(Beginning of Exercise data)

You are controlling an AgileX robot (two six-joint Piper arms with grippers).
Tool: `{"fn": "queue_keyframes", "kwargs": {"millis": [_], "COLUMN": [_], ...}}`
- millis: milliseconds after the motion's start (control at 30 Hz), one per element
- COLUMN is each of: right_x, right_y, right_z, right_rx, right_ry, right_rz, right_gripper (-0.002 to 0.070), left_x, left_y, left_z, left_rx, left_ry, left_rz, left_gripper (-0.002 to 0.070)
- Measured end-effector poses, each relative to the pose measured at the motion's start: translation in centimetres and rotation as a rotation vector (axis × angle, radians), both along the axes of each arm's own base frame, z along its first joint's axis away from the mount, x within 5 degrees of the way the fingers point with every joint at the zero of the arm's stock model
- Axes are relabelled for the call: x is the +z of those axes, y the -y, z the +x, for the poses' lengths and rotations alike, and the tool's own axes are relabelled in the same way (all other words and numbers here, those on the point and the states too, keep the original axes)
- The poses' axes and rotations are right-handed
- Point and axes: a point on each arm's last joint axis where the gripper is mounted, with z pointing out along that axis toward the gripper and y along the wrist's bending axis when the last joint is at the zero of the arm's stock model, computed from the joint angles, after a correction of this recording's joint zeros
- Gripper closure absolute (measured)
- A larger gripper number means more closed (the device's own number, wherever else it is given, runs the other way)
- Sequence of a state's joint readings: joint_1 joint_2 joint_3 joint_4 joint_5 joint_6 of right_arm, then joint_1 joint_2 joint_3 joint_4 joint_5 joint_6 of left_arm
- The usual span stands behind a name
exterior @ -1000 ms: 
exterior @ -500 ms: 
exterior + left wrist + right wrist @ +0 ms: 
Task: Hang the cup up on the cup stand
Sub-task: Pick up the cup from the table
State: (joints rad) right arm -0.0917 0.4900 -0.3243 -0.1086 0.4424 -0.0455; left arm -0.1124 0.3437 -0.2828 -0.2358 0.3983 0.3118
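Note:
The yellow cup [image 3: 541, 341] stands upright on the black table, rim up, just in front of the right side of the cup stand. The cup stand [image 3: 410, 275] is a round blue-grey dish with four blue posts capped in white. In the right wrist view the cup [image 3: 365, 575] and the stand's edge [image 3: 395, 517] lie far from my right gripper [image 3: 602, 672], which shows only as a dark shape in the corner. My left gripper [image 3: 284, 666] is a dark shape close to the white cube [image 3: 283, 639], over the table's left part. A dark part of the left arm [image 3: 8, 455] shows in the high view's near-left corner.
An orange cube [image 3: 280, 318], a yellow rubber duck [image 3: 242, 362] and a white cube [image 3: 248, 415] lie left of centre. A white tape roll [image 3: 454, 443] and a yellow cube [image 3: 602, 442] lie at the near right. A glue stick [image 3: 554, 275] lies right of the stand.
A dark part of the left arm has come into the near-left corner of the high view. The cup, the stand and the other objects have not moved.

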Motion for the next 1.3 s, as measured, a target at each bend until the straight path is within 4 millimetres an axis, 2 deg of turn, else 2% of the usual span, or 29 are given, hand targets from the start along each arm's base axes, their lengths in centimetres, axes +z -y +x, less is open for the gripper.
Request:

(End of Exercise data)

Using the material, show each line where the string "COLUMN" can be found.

Tool: `{"fn": "queue_keyframes", "kwargs": {"millis": [_], "COLUMN": [_], ...}}`
- COLUMN is each of: right_x, right_y, right_z, right_rx, right_ry, right_rz, right_gripper (-0.002 to 0.070), left_x, left_y, left_z, left_rx, left_ry, left_rz, left_gripper (-0.002 to 0.070)

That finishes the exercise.